When the people of Stockton fought back

In September 1933, the people of Stockton-on-Tees had a famous anti-fascist victory when around 100 members of Oswald Mosley’s British Union of Fascists attempted to march and rally there, but they were chased out of town by socialists and communists in a violent physical confrontation. Last year a plaque was unveiled to honor this battle. I spoke at last year’s event and returned today. This is what I said:

I’m honoured to be here, and so honoured to follow Laura (Pidcock MP), who I have heard speak on several platforms but not had the privilege to share a platform with yet.

Last year’s event where the plaque was unveiled was a truly memorable occasionIMG_6805 (1) – and a testament to the fact that the struggle against fascism was won by the collective efforts of people all around the country. Here in Stockton, you were ahead of the curve. Oswald Mosley’s British Union of Fascists were barely in existence for 11 months when you showed that you understood the threat that fascism posed to the working class and to the country.
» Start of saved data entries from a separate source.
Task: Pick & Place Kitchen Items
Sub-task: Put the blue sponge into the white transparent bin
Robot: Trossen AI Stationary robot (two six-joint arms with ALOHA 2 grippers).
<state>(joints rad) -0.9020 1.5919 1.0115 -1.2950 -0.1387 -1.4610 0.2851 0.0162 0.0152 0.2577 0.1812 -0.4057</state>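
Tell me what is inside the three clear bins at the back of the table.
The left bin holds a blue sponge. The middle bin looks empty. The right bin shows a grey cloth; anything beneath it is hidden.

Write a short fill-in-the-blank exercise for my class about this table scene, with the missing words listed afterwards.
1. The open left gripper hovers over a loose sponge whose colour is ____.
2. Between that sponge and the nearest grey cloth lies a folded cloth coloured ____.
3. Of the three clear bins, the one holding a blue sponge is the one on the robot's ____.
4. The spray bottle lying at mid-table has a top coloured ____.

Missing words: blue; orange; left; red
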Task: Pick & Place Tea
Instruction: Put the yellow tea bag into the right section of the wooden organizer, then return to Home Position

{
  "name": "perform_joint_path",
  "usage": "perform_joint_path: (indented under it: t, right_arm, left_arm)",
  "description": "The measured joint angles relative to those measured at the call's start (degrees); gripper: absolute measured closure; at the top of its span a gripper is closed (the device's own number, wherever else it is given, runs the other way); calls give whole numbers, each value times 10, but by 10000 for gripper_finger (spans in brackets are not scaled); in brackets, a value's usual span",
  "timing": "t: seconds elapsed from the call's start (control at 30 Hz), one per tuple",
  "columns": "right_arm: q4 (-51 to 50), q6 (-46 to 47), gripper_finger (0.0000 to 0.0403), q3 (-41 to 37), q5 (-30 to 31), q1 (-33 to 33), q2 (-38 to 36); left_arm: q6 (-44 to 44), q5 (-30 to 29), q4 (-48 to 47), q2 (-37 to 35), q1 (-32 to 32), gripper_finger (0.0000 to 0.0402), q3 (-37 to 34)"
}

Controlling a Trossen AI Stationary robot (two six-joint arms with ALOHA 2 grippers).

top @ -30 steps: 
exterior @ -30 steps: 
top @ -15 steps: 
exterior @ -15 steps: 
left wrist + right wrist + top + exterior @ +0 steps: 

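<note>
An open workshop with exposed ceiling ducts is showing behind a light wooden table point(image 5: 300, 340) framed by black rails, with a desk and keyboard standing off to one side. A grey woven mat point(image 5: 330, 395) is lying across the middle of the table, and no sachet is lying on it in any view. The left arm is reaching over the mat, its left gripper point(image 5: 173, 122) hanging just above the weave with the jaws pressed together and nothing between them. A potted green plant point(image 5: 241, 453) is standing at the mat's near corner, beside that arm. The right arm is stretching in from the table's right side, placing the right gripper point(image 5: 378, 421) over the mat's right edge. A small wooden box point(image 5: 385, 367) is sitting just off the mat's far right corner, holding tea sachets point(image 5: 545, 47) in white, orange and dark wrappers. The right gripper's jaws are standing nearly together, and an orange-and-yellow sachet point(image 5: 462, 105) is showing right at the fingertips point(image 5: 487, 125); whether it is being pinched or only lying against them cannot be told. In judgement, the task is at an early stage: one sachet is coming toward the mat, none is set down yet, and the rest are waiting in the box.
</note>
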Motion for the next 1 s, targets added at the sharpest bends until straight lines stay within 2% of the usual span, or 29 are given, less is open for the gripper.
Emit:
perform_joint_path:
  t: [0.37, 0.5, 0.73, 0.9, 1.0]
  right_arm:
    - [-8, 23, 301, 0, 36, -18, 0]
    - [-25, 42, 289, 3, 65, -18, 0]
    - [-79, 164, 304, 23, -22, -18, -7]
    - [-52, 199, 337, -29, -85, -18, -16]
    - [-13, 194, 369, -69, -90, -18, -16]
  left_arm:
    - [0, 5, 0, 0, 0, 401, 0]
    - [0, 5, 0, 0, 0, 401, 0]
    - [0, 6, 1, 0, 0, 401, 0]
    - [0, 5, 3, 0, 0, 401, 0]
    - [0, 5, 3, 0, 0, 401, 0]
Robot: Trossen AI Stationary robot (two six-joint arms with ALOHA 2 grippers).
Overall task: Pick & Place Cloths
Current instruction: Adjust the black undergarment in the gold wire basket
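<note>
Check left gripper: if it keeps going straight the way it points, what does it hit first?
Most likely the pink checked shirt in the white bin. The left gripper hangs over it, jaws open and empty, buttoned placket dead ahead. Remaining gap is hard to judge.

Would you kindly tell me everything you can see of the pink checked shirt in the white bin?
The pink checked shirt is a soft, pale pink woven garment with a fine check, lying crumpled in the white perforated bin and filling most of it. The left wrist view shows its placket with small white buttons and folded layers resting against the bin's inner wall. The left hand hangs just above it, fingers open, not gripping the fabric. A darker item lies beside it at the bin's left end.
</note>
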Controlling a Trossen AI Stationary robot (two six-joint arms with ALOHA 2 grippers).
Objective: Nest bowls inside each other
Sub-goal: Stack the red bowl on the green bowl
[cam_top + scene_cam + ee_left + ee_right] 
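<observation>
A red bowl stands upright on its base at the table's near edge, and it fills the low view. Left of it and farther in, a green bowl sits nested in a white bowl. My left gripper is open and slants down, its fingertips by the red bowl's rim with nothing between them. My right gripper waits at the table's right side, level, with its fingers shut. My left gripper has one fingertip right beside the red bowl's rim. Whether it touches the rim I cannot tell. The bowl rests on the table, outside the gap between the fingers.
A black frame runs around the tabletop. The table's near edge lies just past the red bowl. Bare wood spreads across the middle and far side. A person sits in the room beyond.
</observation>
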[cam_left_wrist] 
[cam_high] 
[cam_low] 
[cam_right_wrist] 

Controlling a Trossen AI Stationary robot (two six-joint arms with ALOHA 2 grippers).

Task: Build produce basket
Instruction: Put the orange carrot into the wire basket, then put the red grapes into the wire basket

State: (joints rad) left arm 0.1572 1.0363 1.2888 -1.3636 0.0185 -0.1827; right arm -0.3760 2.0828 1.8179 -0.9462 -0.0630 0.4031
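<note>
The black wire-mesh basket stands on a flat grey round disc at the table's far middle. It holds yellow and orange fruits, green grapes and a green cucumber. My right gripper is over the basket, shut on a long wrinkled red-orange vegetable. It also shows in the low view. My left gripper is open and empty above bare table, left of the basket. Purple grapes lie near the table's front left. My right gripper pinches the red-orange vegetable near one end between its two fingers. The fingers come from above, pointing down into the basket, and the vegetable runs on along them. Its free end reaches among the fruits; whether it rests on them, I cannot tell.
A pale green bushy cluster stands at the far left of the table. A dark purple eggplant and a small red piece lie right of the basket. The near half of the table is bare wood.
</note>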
I know they were not in a hurry to come back here.

I bring greetings to this rally as the convenor of Cable Street 80 – the campaign that organised a celebration three years ago of the iconic battle against fascism that took place in London in 1936, a battle that involved hundreds of thousands of people.

I also bring greetings on behalf of my MP. I am lucky to be a Labour Party member in Islington North. My MP is Jeremy Corbyn. He sent me this message last night:

“The Battle Stockton was one of many heroic efforts to prevent the rise of fascism in our society. Their fight brought people together to achieve progress and not allow racists to divide them by use of antisemitism or any other form of racism. Today we need that same unity as racists promote division and hatred and attack asylum seekers looking for safety. Thank you to all commemorating The Battle of Stockton. From our history we equip ourselves for the future.” Jeremy Corbyn

My final greetings are on behalf of the Jewish Socialists’ Group – an organisation I joined as an 18 year old in 1976, but which had been formed earlier by older working-class Jewish activists in Manchester, who had cut their teeth politically in the fight against poverty and fascism in Manchester in the 1930s.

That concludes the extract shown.